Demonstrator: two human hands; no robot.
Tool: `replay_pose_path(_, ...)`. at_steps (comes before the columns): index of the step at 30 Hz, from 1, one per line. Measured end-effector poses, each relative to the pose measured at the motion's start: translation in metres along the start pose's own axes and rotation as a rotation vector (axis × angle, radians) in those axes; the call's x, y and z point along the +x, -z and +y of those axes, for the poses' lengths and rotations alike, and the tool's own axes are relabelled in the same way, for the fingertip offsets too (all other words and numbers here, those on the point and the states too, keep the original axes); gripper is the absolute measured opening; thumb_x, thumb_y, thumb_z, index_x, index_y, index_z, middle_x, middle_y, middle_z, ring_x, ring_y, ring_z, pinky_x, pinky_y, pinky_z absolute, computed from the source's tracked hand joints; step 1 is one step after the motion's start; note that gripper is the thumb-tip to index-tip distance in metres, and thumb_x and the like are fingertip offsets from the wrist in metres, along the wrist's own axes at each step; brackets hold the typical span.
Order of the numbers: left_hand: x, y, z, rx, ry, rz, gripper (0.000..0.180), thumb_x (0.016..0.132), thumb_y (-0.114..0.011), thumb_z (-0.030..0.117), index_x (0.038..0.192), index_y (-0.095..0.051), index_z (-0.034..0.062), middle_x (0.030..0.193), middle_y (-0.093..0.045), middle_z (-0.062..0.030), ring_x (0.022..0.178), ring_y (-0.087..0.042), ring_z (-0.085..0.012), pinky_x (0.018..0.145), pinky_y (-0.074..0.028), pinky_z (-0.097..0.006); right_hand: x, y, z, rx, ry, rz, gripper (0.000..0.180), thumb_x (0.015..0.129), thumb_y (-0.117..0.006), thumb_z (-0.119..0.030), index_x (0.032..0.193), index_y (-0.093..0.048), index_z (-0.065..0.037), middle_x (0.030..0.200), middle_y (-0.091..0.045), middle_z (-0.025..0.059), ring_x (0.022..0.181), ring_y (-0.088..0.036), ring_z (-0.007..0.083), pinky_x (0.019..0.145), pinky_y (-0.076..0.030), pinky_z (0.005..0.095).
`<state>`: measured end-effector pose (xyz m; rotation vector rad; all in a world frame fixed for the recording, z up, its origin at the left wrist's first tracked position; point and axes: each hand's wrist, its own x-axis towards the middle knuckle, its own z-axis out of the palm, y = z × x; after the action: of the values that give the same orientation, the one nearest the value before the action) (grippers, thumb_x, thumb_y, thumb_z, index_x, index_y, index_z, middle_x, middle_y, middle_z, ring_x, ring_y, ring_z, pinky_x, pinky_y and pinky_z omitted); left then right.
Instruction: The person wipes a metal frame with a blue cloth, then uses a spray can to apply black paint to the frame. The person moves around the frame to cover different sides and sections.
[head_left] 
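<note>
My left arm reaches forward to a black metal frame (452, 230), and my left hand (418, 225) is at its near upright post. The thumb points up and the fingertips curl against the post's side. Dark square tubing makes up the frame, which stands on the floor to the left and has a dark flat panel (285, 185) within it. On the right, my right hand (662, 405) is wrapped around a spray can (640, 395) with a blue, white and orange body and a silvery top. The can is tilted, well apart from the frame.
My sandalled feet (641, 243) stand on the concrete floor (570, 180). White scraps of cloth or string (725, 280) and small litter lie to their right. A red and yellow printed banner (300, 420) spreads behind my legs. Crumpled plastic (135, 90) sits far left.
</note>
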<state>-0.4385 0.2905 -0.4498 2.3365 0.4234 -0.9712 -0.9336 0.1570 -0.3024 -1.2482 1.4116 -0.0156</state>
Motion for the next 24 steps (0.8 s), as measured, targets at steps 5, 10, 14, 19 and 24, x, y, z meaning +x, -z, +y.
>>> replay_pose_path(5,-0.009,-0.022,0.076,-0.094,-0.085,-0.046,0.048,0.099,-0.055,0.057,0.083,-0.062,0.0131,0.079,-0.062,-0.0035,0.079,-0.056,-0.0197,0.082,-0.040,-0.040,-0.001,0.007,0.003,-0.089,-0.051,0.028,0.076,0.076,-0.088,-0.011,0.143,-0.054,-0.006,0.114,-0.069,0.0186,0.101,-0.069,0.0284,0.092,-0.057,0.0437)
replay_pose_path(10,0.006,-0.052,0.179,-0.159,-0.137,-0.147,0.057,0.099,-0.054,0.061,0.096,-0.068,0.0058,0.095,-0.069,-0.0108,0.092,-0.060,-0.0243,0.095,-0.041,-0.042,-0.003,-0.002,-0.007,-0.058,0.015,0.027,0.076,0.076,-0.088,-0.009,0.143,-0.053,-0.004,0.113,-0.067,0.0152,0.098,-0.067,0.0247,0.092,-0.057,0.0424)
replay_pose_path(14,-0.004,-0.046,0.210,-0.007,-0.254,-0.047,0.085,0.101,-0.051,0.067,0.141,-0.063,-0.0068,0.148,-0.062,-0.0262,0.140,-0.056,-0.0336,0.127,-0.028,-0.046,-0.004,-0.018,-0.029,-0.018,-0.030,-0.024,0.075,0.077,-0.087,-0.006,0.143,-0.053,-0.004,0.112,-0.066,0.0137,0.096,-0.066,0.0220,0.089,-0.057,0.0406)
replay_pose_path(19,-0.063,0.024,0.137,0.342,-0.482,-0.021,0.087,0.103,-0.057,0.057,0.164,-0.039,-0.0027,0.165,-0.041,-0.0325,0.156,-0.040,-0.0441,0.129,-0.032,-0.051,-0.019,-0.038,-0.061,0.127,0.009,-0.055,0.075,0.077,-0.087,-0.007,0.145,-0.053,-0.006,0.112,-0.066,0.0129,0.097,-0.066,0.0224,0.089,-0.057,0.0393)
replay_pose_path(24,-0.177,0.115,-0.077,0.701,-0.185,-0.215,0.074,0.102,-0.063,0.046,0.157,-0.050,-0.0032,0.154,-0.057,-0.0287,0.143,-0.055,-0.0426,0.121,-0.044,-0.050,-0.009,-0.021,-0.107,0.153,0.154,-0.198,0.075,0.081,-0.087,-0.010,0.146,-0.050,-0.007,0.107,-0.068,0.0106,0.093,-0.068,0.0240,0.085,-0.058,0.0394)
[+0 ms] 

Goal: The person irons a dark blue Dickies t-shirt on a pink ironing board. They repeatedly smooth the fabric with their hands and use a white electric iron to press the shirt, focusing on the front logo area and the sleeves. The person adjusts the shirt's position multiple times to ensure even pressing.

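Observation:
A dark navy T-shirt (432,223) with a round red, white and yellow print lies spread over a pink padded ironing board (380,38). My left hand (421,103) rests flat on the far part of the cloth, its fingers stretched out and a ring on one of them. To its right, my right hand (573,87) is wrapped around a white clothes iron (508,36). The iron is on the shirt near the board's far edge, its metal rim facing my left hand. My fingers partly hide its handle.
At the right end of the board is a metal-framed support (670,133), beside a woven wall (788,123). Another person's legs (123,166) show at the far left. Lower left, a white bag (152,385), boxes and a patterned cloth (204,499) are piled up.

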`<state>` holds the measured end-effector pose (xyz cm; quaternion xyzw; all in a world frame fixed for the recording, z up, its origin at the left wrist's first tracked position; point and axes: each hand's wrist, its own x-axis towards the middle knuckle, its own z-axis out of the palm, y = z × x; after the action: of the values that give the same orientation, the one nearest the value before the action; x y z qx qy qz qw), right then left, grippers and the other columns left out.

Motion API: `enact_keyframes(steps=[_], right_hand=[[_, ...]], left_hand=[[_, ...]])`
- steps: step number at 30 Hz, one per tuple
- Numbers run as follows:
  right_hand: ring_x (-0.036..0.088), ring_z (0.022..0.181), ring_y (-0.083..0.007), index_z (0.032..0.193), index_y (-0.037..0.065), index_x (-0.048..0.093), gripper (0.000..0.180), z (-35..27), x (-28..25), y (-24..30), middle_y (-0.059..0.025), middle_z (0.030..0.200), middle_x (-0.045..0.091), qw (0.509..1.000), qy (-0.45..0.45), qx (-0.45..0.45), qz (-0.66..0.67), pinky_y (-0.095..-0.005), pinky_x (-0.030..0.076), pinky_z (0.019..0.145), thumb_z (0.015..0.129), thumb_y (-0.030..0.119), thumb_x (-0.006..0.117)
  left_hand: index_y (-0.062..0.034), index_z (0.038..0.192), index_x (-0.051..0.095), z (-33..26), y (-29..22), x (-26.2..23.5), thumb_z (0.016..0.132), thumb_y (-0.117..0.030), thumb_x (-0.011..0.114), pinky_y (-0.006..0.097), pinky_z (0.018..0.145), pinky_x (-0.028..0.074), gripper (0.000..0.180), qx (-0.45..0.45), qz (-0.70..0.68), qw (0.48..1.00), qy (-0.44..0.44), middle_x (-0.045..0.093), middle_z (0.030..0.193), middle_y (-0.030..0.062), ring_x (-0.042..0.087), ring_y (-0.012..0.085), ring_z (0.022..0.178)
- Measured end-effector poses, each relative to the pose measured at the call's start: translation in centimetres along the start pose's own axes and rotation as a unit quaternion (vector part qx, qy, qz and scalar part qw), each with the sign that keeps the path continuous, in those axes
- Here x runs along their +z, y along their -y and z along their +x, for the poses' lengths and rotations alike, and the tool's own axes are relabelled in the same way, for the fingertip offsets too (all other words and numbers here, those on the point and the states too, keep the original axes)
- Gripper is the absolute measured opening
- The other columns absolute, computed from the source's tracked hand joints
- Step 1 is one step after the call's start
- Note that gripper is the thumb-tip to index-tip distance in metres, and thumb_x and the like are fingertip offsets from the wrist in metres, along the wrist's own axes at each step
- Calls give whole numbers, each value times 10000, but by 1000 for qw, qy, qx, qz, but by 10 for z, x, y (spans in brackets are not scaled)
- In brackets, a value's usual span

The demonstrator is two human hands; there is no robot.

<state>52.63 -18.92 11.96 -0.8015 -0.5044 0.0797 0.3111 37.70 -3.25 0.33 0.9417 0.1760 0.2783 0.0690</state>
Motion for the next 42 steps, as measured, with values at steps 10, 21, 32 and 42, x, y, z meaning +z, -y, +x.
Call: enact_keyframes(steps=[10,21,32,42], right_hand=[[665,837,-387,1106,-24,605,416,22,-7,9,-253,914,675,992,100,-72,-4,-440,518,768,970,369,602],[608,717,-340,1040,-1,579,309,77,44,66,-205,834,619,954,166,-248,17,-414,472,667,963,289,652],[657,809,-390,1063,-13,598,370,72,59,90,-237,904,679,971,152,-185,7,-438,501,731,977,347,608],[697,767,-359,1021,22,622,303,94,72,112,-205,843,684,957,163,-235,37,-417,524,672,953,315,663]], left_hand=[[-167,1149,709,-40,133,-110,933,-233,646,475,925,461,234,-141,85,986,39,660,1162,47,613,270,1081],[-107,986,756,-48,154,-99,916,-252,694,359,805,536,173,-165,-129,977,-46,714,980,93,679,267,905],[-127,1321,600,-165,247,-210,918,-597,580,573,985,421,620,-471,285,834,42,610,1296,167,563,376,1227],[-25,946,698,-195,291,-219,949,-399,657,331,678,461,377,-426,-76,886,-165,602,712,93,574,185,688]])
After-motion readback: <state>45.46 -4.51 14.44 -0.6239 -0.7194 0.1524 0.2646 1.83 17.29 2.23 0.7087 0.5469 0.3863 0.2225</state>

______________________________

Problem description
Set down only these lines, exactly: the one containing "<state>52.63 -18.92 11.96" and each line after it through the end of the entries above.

Answer to this task
<state>52.63 -18.92 11.96 -0.8015 -0.5044 0.0797 0.3111 37.70 -3.25 0.33 0.9417 0.1760 0.2783 0.0690</state>
Motion for the next 42 steps, as measured, with values at steps 10, 21, 32 and 42, x, y, z meaning +z, -y, +x.
Call: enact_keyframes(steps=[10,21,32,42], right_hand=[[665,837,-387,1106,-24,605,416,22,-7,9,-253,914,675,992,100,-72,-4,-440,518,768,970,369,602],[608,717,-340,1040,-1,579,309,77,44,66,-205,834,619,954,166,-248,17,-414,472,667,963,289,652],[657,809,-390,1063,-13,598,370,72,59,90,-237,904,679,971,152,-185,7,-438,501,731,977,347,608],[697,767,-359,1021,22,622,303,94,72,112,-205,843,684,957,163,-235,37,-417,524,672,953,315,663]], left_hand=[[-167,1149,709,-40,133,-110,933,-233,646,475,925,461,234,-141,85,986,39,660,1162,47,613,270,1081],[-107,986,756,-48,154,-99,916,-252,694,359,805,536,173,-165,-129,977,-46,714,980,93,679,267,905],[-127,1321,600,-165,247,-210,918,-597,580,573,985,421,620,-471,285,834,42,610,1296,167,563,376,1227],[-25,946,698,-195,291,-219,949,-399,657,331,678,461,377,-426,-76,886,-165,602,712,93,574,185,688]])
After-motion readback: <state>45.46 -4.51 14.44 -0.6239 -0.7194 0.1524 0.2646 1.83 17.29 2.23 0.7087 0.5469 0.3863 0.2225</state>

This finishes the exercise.